Goal of the exercise. Reproduce, exactly and in full, only the lines below from the one containing "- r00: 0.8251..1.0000" through the one containing "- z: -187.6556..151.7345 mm".

Excerpted data.
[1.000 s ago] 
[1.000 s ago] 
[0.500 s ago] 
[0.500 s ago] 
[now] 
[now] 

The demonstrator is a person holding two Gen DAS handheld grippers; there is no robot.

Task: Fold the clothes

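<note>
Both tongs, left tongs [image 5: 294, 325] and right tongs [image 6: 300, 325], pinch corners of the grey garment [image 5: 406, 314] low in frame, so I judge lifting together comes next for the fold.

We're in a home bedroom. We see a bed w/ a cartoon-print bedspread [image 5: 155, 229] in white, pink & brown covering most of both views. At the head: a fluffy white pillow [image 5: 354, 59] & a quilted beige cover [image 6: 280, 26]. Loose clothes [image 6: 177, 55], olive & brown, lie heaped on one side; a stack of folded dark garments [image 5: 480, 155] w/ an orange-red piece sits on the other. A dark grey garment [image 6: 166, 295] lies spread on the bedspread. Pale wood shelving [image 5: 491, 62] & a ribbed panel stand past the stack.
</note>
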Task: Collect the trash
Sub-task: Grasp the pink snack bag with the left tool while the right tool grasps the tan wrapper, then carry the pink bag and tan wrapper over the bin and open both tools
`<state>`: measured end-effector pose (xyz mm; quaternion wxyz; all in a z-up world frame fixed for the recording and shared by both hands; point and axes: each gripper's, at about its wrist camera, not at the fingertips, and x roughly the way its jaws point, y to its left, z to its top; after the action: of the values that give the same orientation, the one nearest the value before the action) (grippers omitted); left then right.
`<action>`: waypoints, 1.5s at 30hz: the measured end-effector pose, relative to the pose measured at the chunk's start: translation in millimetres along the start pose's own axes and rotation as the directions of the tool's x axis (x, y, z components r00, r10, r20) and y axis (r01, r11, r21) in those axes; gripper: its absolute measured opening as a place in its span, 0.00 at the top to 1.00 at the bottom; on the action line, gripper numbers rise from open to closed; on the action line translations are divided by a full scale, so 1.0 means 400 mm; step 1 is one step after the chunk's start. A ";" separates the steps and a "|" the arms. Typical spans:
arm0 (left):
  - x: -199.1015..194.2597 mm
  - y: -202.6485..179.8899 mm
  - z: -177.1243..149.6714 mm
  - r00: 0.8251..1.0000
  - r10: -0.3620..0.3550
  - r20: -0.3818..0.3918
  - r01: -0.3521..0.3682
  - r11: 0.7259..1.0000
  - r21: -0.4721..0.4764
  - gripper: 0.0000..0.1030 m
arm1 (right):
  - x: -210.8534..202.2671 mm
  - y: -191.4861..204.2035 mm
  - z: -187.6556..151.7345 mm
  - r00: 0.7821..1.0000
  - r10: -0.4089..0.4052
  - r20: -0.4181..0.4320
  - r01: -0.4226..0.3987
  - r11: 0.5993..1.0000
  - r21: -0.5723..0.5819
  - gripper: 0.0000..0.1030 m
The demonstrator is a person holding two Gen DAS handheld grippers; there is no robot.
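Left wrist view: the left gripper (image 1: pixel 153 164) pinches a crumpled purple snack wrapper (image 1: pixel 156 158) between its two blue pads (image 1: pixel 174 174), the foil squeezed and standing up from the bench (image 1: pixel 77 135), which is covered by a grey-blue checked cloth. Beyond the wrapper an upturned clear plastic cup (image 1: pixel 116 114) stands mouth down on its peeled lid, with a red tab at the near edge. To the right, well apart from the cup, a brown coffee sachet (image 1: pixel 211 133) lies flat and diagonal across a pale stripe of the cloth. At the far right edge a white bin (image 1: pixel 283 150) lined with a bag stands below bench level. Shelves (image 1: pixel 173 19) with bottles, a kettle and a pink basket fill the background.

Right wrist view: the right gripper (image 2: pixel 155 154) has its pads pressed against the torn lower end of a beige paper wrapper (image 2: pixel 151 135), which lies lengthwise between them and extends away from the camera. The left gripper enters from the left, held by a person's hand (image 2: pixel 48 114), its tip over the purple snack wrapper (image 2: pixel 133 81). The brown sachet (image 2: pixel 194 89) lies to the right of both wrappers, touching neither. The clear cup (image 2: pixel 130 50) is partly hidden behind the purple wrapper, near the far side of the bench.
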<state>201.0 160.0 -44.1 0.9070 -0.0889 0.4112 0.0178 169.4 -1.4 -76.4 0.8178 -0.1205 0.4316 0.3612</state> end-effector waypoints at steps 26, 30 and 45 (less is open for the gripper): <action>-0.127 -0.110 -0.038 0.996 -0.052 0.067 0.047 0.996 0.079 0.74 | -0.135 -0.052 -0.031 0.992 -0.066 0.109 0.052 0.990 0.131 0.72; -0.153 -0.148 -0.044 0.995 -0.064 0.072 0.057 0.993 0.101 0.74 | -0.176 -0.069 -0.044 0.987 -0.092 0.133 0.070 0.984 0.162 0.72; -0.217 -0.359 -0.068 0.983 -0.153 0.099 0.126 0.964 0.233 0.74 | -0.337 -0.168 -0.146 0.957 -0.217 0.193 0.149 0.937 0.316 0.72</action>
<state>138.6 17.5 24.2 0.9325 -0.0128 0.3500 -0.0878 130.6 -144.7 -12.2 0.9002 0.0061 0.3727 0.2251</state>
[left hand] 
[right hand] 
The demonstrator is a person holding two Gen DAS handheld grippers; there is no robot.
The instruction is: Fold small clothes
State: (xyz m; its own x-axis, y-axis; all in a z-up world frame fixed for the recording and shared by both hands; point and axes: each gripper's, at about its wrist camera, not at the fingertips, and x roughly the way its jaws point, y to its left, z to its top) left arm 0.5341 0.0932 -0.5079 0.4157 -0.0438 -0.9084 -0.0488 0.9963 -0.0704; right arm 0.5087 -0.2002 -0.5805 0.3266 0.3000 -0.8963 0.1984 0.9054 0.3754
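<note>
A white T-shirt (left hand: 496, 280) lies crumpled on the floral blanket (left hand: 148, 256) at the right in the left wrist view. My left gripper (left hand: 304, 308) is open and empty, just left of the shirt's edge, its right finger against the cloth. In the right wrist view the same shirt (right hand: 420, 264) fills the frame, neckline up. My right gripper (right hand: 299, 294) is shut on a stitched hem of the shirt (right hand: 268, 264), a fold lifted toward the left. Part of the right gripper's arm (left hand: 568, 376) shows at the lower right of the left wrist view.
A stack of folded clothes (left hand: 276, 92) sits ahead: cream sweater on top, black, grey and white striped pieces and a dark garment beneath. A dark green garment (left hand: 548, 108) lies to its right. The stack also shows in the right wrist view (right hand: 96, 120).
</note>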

Answer for this exercise.
  - r00: 0.8251..1.0000
  - r10: -0.3620..0.3550
  - r20: -0.3818..0.3918
  - r01: -0.3521..0.3682
  - r11: 0.7259..1.0000
  - r21: -0.4721..0.4764
  - gripper: 0.0000..0.1030 m
arm1 (right):
  - x: -210.8534..202.2671 mm
  - y: -191.4861..204.2035 mm
  - z: -187.6556..151.7345 mm

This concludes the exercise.